IP addresses

AMO records IP addresses for various user actions, allowing us to correlate user activity to find malicious and abusive actors.

Processing

SetRemoteAddrFromForwardedFor middleware is responsible for processing the various headers and meta information we receive and setting META['REMOTE_ADDR'] on the request object passed to each view.

The request flow is either: Client -> CDN -> Load balancer -> WSGI proxy -> addons-server or Client -> CDN -> CDN shield -> Load balancer -> WSGI proxy -> addons-server or Client -> Load balancer -> WSGI proxy -> addons-server

Currently:

  • CDN is CloudFront or Fastly

  • CDN shield is an additional PoP on the CDN that request can go through (only enabled on Fastly)

  • Load Balancer is GKE Ingress (GCP)

  • WSGI proxy is nginx + uwsgi

CDN is set up to add a X-Request-Via-CDN header set to a secret value known to us so we can verify the request did originate from the CDN.

If the request was shielded by the CDN it sets the X-AMO-Request-Shielded header to "true". This header should only be trusted if X-Request-Via-CDN has been verified already.

Nginx converts X-Request-Via-CDN and X-Forwarded-For to HTTP_X_REQUEST_VIA_CDN and HTTP_X_FORWARDED_FOR parameters, respectively.

The X-Forwarded-For header is potentially user input. When intermediary servers in the flow described above add their own IP to it, they are always appending to the list, so we can only trust specific positions starting from the right, anything else cannot be trusted.

CDN always makes origin requests with a X-Forwarded-For header set to “Client IP, CDN IP”, so the client IP will be second to last for a CDN request. If the request was shielded, the shield PoP IP will be added so the client IP will be third to last.

On GCP, GKE Ingress appends its own IP to that header, resulting in a value of “Client IP, CDN IP, GKE Ingress IP” (or “Client IP, CDN IP, CDN Shield IP, GKE Ingress IP” for shielded requests), so the client IP will be third to last, or fourth to last if there was a CDN Shield.

We are no longer hosted on AWS, but it’s worth noting that on AWS, the classic ELB we were using did not make any alterations to X-Forwarded-For. For this reason, we only shift the client IP position we look at to account for the Load Balancer if DEPLOY_PLATFORM environ variable is set to "gcp".

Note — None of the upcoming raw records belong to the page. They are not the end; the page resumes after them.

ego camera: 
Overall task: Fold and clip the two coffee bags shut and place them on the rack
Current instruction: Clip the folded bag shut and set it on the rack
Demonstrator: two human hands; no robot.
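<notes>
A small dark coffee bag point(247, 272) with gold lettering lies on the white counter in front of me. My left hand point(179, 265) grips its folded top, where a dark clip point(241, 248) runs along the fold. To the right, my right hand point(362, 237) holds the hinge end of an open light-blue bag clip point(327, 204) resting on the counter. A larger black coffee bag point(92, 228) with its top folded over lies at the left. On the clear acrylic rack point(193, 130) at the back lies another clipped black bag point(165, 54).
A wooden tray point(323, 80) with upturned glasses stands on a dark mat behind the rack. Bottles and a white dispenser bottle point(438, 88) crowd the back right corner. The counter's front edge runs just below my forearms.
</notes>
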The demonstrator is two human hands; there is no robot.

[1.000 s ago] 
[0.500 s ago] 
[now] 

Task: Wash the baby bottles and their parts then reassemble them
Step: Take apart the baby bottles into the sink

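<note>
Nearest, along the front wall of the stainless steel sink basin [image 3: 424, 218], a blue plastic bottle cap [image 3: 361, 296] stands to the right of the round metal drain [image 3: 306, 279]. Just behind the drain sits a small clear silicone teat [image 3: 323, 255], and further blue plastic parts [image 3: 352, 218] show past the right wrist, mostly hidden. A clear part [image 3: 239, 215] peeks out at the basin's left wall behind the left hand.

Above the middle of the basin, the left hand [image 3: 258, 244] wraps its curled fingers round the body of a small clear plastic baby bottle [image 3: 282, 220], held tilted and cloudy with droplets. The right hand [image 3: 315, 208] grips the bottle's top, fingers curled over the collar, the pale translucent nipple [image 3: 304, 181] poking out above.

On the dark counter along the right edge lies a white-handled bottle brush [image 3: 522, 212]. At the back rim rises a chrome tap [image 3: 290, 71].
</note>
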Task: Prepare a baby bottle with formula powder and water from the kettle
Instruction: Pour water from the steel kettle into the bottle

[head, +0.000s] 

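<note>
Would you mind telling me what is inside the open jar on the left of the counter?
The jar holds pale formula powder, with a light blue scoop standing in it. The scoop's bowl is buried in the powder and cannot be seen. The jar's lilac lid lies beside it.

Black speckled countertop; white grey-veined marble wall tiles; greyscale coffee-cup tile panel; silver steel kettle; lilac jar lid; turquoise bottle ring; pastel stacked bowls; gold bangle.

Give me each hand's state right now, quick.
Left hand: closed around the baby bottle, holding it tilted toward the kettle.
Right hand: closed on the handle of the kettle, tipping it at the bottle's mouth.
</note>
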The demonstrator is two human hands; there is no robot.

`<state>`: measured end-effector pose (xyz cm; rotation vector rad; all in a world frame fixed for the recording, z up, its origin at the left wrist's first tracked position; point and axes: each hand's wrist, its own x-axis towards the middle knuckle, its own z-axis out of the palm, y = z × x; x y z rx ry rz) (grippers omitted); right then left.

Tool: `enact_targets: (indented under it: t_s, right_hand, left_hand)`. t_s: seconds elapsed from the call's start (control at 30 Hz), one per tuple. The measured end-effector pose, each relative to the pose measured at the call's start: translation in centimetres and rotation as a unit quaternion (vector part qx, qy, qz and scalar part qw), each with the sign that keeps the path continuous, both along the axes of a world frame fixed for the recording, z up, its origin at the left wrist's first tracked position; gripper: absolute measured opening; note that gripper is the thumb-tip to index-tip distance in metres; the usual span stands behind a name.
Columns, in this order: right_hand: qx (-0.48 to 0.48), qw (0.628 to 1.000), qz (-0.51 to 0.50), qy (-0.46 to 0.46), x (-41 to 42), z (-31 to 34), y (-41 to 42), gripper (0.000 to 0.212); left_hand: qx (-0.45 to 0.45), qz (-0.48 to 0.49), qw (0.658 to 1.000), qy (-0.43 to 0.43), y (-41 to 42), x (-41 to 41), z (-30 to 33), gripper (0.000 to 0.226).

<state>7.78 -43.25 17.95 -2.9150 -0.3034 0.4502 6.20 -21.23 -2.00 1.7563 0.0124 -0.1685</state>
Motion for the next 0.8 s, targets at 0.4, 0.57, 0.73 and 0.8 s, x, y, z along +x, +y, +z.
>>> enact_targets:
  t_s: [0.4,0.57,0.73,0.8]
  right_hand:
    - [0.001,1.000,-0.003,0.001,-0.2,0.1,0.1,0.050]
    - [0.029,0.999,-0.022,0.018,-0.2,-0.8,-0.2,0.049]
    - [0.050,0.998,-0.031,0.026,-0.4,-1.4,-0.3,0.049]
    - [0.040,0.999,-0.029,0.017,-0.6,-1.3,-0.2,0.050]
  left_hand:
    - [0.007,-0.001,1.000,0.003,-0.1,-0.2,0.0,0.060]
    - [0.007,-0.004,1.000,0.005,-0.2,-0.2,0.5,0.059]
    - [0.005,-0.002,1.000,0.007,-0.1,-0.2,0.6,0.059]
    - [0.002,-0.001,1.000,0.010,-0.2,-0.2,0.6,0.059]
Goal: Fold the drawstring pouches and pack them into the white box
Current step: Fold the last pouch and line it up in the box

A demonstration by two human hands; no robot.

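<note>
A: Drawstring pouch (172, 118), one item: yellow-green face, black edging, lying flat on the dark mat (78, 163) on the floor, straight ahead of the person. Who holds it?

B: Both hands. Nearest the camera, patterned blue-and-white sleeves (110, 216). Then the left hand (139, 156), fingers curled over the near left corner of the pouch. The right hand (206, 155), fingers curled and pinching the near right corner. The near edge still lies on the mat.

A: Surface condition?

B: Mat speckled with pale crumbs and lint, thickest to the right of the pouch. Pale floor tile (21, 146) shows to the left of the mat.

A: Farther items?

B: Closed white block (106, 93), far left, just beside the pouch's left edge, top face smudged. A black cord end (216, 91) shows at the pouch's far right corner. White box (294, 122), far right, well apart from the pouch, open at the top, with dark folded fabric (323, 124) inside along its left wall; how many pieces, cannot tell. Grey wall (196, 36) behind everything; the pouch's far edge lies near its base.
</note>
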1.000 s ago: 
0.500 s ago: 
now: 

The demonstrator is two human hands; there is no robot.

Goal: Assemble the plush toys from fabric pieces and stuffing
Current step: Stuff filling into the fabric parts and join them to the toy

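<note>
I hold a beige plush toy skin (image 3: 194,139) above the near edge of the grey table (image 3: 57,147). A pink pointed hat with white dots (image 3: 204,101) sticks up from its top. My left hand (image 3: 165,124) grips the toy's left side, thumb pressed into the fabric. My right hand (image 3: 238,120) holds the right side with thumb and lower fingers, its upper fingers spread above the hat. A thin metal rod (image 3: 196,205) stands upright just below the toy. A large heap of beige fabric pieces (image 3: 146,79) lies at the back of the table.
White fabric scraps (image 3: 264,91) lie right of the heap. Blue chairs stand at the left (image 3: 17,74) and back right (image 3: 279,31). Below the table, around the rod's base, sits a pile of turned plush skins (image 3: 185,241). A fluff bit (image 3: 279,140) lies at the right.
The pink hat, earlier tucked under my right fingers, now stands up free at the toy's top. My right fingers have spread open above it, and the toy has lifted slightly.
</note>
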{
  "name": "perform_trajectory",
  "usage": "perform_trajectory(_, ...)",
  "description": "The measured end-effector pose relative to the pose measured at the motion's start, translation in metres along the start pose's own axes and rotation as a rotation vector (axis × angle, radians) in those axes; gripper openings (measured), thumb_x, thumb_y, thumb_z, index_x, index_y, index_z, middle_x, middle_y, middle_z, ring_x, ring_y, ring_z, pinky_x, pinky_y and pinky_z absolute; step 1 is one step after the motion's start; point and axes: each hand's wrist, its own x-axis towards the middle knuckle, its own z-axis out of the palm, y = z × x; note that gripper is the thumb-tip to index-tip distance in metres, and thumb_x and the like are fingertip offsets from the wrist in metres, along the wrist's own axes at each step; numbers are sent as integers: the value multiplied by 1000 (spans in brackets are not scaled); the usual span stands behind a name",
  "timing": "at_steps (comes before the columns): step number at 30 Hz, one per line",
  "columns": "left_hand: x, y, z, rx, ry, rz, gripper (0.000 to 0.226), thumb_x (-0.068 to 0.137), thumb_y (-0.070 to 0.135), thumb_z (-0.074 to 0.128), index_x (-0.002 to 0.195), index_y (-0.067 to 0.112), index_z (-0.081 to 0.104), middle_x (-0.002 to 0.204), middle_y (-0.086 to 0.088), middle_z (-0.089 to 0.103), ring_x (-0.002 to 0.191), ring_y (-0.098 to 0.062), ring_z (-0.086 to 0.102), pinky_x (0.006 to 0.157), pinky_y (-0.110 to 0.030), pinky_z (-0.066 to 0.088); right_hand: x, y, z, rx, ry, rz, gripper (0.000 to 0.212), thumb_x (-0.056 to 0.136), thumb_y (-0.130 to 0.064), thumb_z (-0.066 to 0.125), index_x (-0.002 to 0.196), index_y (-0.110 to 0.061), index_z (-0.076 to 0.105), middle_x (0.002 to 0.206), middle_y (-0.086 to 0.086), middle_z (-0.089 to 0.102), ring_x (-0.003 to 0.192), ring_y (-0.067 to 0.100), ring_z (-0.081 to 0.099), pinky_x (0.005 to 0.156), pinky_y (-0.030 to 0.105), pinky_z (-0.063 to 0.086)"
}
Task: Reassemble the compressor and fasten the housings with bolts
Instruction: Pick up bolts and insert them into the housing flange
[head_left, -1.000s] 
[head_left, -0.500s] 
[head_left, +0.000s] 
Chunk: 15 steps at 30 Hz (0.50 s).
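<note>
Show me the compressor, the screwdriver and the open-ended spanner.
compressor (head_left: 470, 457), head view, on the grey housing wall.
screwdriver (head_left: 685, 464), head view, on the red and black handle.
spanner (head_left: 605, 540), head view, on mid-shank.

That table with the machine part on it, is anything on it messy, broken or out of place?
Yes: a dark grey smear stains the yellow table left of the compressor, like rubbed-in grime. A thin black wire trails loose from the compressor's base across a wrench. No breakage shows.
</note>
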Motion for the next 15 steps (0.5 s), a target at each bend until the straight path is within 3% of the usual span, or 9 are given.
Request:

If the request didn’t come from the CDN and is a direct origin request, on AWS we can use REMOTE_ADDR, but on GCP we’d get the GKE Ingress IP, and the X-Forwarded-For value will be “Client IP, GKE Ingress IP”, so the client IP will be second to last.

Recording

Through several older models in the code have a dedicated field for this, more recent implementations should use IPLog, which is automatically populated when an ActivityLog action constant is defined with store_ip set to True (note that if the keep property isn’t defined, we don’t keep the activity forever and therefore ultimately delete the associated IPLog instance as well)